Please transcribe the data below in full, word for word, without the images.

**** DATA SECTION ****

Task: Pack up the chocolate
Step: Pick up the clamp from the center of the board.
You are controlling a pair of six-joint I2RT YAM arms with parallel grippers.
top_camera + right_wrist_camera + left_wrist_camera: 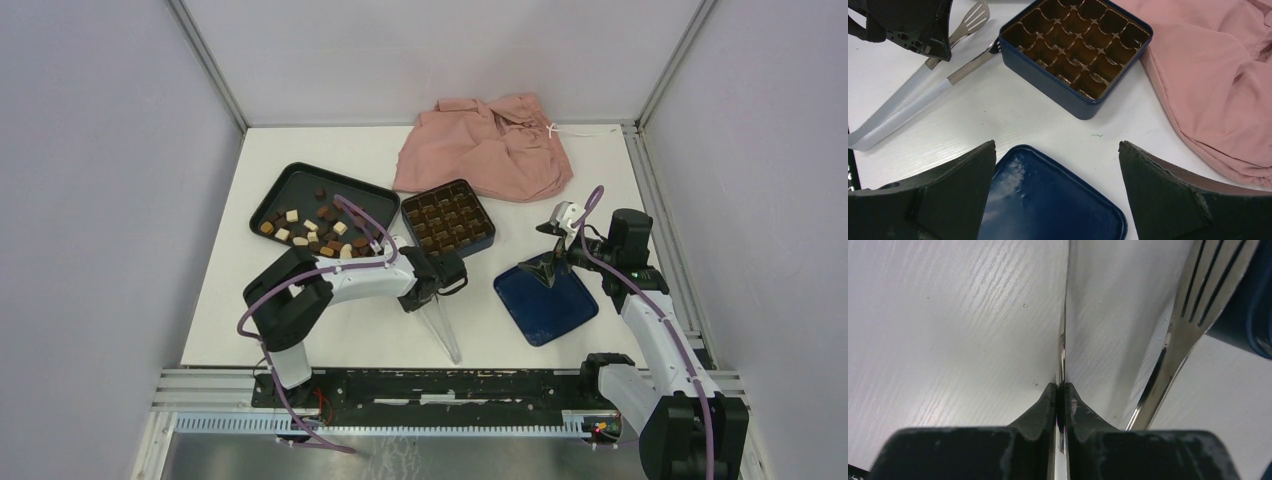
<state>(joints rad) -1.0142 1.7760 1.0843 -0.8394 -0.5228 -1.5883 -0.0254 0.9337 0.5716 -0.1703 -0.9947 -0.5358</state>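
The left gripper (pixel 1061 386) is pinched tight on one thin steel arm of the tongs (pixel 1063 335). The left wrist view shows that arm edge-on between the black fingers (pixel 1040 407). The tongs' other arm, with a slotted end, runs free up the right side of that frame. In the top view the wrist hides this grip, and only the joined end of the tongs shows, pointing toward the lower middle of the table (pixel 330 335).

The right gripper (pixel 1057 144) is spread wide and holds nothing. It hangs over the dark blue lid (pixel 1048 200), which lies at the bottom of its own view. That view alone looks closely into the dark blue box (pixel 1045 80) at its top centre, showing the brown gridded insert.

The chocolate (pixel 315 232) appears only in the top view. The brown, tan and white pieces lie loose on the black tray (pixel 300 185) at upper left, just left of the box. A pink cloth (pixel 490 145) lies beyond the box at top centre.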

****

◆ **REPLY TO THE EXERCISE**
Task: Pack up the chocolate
Step: Pick up the clamp from the center of the board.
You are controlling a pair of six-joint I2RT YAM arms with parallel grippers.
top_camera + right_wrist_camera + left_wrist_camera: 
<state>(joints rad) -1.0142 1.7760 1.0843 -0.8394 -0.5228 -1.5883 -0.0254 0.9337 0.5716 -0.1703 -0.9947 -0.5358</state>
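The left gripper (pixel 1061 386) is pinched tight on one thin steel arm of the tongs (pixel 1063 335). The left wrist view shows that arm edge-on between the black fingers (pixel 1040 407). The tongs' other arm, with a slotted end, runs free up the right side of that frame. In the top view the wrist hides this grip, and only the joined end of the tongs shows, pointing toward the lower middle of the table (pixel 330 335).

The right gripper (pixel 1057 144) is spread wide and holds nothing. It hangs over the dark blue lid (pixel 1048 200), which lies at the bottom of its own view. That view alone looks closely into the dark blue box (pixel 1045 80) at its top centre, showing the brown gridded insert.

The chocolate (pixel 315 232) appears only in the top view. The brown, tan and white pieces lie loose on the black tray (pixel 300 185) at upper left, just left of the box. A pink cloth (pixel 490 145) lies beyond the box at top centre.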

Nothing else remains to be done for this exercise.